Some would also argue that the type of flour is another distinguishing factor between egg noodles and regular pasta.
Pasta dough, as a signature, almost always calls for some proportion of semolina flour in addition to all-purpose (or pricy, super-fine, “00” flour, if you’re fancy), whereas egg noodles can be made with a wide variety of different flours.
It’s a matter of some debate, but — if you ask us — not one that necessarily defines egg versus regular noodles. (And get into the world of gluten-free pasta and all bets are definitely off.)
Regular pasta has greater liberties when it comes to shape and size — with way too many options to list here. By extension, the variety of dishes that can be made from it is more expansive too.
Egg noodles are basically confined to the broad, flat, thicker-textured classic noodle shape, though they come in fine, broad, wide, and extra wide versions.
A big exception to this egg noodle shape rule, of course, are the range of Chinese noodles like chow mein and lo mein which are also technically egg noodles. Plot twist: Ramen noodles, though yellow in color, do not normally contain eggs.
Perhaps the limitation of the shape is why we see really only ever see egg noodles play the same recurring roles: either baked into a casserole or as the sauce-soaking base to some kind of hearty stew. But their shorter list of uses doesn’t make them any less lovable.
Now, that’s enough noodling around. Basta with all the pasta talk, let’s get to the recipes already!
Don’t go running for the hills just yet. Just because Mom and Dad still have nightmares of the gray, gloppy, tasteless school cafeteria version doesn’t mean all hope for tuna noodle casserole is lost.
As this revamped interpretation proves, the keys to deliciousness are fresh, quality ingredients (aka the good tuna packed in oil), a good crisp topping, and taking care not to overcook the egg noodles.
As much as we might all love a good osso buco — the iconic Italian braised veal shank dish — making it requires a lot of work. That’s what makes this pressure-cooker interpretation so incredibly appealing.
After a mere half hour, you’ve got fall-off-the-bone tender meat coated in a flavor-packed complex sauce, just waiting to be served over buttery egg noodles.
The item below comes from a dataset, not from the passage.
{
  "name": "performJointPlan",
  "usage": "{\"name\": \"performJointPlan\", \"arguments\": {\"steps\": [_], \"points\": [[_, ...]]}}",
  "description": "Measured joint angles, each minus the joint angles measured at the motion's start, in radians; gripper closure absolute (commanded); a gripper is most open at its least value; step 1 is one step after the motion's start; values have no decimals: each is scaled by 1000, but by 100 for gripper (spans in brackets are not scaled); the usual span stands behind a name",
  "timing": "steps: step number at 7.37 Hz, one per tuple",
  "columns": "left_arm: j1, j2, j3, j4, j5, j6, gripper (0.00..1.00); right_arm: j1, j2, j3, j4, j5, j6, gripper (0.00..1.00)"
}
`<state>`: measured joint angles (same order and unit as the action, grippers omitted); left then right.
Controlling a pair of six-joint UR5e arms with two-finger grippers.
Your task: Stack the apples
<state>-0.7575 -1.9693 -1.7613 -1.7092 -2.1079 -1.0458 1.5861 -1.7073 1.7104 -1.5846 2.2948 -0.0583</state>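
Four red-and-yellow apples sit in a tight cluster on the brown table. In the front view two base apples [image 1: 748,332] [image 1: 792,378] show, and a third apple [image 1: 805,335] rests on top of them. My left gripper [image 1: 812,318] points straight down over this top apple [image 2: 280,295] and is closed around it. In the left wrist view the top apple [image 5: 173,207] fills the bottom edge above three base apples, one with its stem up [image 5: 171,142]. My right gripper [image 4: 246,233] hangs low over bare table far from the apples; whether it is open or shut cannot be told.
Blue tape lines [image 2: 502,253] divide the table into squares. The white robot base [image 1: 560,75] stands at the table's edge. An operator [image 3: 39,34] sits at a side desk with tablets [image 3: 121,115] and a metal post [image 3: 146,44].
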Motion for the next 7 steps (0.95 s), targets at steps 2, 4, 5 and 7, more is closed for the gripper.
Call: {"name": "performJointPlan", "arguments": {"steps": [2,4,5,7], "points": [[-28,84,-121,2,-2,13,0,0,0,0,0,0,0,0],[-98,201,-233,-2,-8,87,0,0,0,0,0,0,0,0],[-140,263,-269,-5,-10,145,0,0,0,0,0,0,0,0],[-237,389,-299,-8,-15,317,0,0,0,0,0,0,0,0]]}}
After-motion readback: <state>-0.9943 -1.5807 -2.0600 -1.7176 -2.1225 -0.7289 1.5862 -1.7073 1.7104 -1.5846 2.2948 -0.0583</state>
Of course, if you’re up for an involved, marathon cooking kind of challenge, there’s always the Julia Child favorite, boeuf Bourguignon (beef Bourguignon to us non-French-speakers).
We’re talking tender chuck roast cooked for hours in a red wine-spiked beef broth packed with herbal aromatics and flavor enhancers like mushrooms and pearl onions.
You could serve it over roasted or mashed potatoes, but really, rich egg noodles are the best for soaking up all that good sauce.
For something beefy, complex, and tender that’s also an easy one-pot meal, try our slow cooker beef goulash.
With chunks of sweet carrots, smoky paprika, and fragrant caraway seeds mingling with the rich beef short ribs, you need nothing more than egg noodles and a dollop of cold, tangy sour cream to complete this perfectly filling fall meal.
The classic Russian dish gets a vegetarian makeover here, replacing the traditional beef with a meaty mushroom medley and hearty kale. (But don’t worry, the slick, rich sauce stays true to its delectable sour cream and butter formula.)
Not that classic chicken noodle soup really needs upgrading, but subbing savory, umami-rich miso for the usual chicken stock really takes this soul-warming dish to the next level. Meanwhile, wide, curvy egg noodles add carb-y oomph.
Celebrate Chinese-style egg noodles with this savory soy sauce-enriched dish with sesame oil, garlic, and ginger. Here, thin, dense Hong Kong-style egg noodles (think chow mein), are tossed with sautéed carrots, bell pepper, aromatics, and Sriracha, and cooked chicken for protein.
Use leftover chicken or a store-bought rotisserie chicken for a super quick dinner, or swap in shrimp, steak, or pan-fried tofu. Finish things off with a garnish of scallions and peanuts.